What you need to do => Scan the material and copy every line in which "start" appears.

Data provided =>
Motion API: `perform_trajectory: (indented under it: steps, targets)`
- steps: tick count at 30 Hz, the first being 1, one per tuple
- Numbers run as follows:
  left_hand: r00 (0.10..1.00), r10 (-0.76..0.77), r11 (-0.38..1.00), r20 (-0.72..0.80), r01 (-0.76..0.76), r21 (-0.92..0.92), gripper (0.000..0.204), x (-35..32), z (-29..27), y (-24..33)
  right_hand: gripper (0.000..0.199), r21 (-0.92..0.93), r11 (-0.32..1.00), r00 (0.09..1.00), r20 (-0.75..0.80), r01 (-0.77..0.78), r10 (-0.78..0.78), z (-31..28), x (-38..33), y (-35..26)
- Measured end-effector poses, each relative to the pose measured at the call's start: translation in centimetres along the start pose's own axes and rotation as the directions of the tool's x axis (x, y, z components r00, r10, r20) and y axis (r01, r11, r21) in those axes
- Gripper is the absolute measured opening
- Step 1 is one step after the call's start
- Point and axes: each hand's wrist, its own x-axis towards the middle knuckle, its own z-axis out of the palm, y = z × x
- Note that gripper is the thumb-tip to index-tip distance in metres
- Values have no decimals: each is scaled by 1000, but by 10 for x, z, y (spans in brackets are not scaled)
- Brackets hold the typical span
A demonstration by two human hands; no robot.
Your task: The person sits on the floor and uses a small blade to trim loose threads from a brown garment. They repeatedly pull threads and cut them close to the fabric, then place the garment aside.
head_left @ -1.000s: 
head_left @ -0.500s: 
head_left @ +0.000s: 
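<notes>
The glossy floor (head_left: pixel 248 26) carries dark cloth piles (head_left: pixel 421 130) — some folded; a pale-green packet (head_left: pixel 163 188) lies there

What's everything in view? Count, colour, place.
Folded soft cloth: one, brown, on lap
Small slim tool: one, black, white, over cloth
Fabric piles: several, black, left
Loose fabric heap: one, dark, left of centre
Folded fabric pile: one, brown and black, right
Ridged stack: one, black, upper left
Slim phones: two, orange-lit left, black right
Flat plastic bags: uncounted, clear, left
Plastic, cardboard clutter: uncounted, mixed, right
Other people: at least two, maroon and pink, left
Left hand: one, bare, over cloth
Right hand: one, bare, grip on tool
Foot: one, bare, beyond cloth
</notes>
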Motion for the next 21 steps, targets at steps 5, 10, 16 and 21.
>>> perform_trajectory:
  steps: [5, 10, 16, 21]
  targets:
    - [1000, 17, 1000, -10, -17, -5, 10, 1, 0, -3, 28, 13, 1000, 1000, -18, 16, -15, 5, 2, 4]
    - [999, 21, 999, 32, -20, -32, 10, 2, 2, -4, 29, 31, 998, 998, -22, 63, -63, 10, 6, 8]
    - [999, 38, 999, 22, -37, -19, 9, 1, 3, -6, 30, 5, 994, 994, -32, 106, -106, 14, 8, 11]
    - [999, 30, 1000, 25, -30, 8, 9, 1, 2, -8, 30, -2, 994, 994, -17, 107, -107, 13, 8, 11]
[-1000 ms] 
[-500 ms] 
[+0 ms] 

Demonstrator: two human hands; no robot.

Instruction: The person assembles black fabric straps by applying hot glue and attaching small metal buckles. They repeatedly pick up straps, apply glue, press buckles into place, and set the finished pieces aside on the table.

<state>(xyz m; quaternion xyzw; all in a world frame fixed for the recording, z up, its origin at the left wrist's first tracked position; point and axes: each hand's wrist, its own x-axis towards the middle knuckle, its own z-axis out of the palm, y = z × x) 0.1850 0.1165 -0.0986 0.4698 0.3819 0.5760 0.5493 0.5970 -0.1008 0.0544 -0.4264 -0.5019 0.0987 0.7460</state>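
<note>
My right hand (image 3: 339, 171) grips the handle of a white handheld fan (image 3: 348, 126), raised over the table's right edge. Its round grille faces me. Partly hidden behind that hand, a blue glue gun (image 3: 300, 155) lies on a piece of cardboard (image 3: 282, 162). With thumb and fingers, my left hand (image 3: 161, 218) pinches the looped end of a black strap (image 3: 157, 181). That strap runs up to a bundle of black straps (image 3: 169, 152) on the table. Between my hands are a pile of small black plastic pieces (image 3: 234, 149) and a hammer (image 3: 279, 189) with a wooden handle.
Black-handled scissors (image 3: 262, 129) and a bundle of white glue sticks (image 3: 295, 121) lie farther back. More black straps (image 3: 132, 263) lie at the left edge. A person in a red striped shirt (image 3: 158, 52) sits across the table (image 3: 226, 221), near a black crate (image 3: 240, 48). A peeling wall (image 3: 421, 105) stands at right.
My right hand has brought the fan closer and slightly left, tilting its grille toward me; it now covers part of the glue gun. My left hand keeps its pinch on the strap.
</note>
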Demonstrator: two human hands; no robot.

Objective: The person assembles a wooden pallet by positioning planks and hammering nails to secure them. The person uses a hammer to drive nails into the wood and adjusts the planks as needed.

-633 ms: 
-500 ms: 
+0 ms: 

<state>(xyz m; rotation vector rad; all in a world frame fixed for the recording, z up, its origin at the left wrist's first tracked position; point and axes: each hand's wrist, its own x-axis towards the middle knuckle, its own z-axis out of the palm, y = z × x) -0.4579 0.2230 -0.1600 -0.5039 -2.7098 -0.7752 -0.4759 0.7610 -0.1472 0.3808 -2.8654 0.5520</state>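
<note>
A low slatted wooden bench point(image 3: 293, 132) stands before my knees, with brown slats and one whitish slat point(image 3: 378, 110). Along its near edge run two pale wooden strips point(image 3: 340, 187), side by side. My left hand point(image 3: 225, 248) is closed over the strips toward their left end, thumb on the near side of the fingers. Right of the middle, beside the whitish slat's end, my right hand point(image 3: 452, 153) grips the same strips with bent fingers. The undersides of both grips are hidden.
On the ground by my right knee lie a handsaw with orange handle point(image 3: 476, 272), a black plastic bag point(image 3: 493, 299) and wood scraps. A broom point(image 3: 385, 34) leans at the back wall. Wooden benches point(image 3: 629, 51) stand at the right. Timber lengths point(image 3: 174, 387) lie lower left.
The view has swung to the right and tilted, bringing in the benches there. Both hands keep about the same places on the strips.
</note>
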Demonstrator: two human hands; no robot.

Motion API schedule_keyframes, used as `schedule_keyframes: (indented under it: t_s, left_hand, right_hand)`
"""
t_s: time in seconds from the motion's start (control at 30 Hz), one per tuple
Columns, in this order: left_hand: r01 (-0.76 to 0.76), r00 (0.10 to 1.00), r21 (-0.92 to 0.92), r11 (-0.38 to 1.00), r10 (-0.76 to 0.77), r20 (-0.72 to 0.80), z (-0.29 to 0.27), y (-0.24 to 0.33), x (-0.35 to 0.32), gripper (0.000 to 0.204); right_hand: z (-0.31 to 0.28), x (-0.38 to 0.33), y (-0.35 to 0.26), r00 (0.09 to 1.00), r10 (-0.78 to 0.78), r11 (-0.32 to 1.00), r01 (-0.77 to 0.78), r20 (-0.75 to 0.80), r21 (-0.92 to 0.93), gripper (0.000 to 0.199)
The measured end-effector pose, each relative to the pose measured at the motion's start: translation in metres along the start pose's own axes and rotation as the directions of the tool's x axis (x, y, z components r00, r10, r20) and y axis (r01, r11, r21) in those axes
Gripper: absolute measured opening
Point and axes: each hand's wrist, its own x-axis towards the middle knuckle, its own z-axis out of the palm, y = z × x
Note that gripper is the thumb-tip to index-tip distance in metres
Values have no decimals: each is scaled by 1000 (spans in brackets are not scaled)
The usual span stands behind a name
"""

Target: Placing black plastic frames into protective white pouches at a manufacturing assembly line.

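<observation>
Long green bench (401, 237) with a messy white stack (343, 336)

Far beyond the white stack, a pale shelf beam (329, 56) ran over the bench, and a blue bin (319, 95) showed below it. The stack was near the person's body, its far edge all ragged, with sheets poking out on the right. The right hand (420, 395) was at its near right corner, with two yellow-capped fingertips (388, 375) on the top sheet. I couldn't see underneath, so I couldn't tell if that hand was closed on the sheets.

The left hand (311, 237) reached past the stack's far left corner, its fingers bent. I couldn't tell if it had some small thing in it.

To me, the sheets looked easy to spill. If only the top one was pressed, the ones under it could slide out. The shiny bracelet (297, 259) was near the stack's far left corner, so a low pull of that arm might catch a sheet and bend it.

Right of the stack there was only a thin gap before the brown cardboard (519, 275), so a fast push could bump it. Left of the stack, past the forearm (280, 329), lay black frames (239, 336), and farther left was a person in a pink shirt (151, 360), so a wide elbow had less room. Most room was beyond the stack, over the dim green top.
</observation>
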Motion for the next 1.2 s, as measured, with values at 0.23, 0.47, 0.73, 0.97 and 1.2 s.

Output of the task =>
- Measured end-effector poses, each relative to the pose measured at the call's start: translation in centimetres along the start pose's own axes and rotation as the directions of the tool's x axis (x, y, z components r00, r10, r20) and y axis (r01, r11, r21) in those axes
- Step 1 is one step after the call's start
t_s: time in seconds from the motion's start (control at 30 Hz), one per tuple
The measured end-effector pose, each relative to the pose measured at the motion's start: translation in metres along the start pose's own axes and rotation as the directions of the tool's x axis (x, y, z components r00, r10, r20) and y axis (r01, r11, r21) in those axes

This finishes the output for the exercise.